17. Now, s. 4 of the Regulation Act provides for grant of recognition to stock exchanges. Before granting recognition, the Central Government is to be satisfied that the rules and bye-laws of a stock exchange applying for registration are in conformity with such conditions as have been prescribed with a view to ensure fair dealings and to protect investors and no rules of a recognised stock exchange can be amended except with the approval of the Central Government. There is power in s. 8 of the Regulation Act to require a stock exchange to make rules or amend any rules in respect of the matters specified in s. 3(2) of the Regulation Act.
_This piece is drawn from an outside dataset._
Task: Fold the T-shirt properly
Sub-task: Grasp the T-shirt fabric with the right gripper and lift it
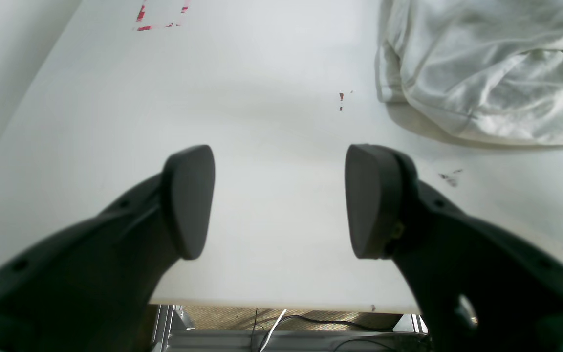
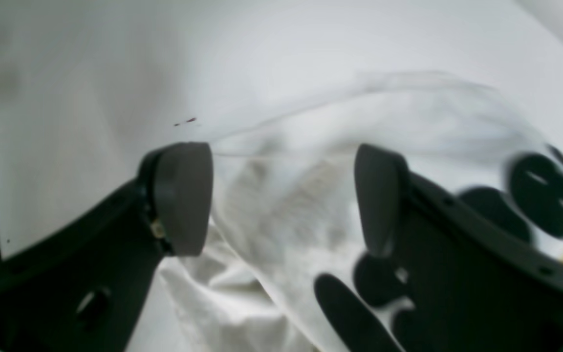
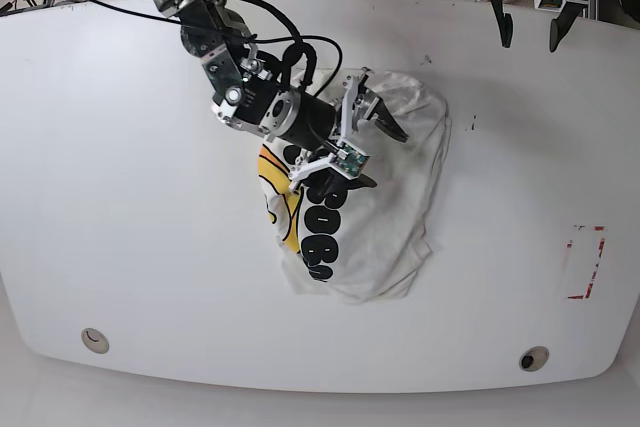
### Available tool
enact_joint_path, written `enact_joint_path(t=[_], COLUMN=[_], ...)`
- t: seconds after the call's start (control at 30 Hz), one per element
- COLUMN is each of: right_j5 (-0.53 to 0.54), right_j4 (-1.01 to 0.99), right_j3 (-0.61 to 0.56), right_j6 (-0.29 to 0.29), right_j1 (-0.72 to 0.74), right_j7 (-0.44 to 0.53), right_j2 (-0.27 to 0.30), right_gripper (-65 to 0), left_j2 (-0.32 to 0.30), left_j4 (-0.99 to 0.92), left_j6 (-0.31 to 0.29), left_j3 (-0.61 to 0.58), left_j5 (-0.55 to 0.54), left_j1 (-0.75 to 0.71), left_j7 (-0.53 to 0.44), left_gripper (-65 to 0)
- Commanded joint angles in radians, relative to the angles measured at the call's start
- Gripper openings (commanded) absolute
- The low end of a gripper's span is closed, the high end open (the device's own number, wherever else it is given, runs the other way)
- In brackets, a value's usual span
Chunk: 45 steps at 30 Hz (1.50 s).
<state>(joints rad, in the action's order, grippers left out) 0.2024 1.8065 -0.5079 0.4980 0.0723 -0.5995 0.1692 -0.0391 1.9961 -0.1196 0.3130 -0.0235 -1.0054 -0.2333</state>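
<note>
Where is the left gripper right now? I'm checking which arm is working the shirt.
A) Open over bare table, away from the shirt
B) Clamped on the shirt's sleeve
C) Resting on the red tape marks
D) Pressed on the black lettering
A: in the left wrist view the left gripper stands open over the bare table, with the T-shirt off to one side, untouched.

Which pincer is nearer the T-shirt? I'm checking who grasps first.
Right. The right pincer hovers open over the T-shirt; the left pincer is at the table's far edge.
</note>
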Motion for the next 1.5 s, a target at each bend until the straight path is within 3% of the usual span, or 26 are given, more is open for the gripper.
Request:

The nature of the bye-laws which the recognised stock exchanges can make is regulated by s. 9 of the Act and there is power under s. 10 in the Central Government to make or amend bye-laws of recognised stock exchange.
18. The bye-laws required to be made by a recognised stock exchange have to be in respect of matters prescribed in s. 9(2) and one of the items in s. 9(2) is "the opening and closing of markets and the regulation of the hours of trade". Rule 19 of the Securities Contracts (Regulation) Rules, 1957 (hereinafter referred to as "the Rules"), provides for requirements with respect to the listing of securities on a recognised stock exchange. Rule 19(2) of the Rules provides that apart from complying with such other terms and conditions as may be laid down by a recognised stock exchange, an applicant, that is, a public company, as defined under the Companies Act, 1956, which is desirous of getting its securities listed on a recognised stock exchange and which has applied for that purpose to the stock exchange has to satisfy the stock exchange that at least 60% of each class or kind of securities issued by the company was offered to the public for subscription through advertisement in newspapers for a period of not less than tree days and that applications received in pursuance of such offer were allotted fairly and unconditionally. This requirement can no doubt be relaxed under the proviso to rule 19(2) (b) with the previous approval of the Central Government on satisfactory evidence being produced by the company concerned that the securities sought to be listed are not unduly concentrated in a few hands. The provisions relating to the recognition of stock exchange and the rules made under the Regulation Act along with the nature of the bye-laws that are contemplated by the Regulation Act clearly indicate that a stock exchange provides for a market for buying and selling of securities. As observed in Palmer's Company Law, volume II, 22nd edition, Part C, at page 4005 :
"The stock exchange provides a market for the purchase and sale of securities. The efficient operation of such a market depends primarily upon adequacy of information, a quantity of securities whose distribution is sufficiently wide to provide marketability and certainly of procedures for the settlement of business."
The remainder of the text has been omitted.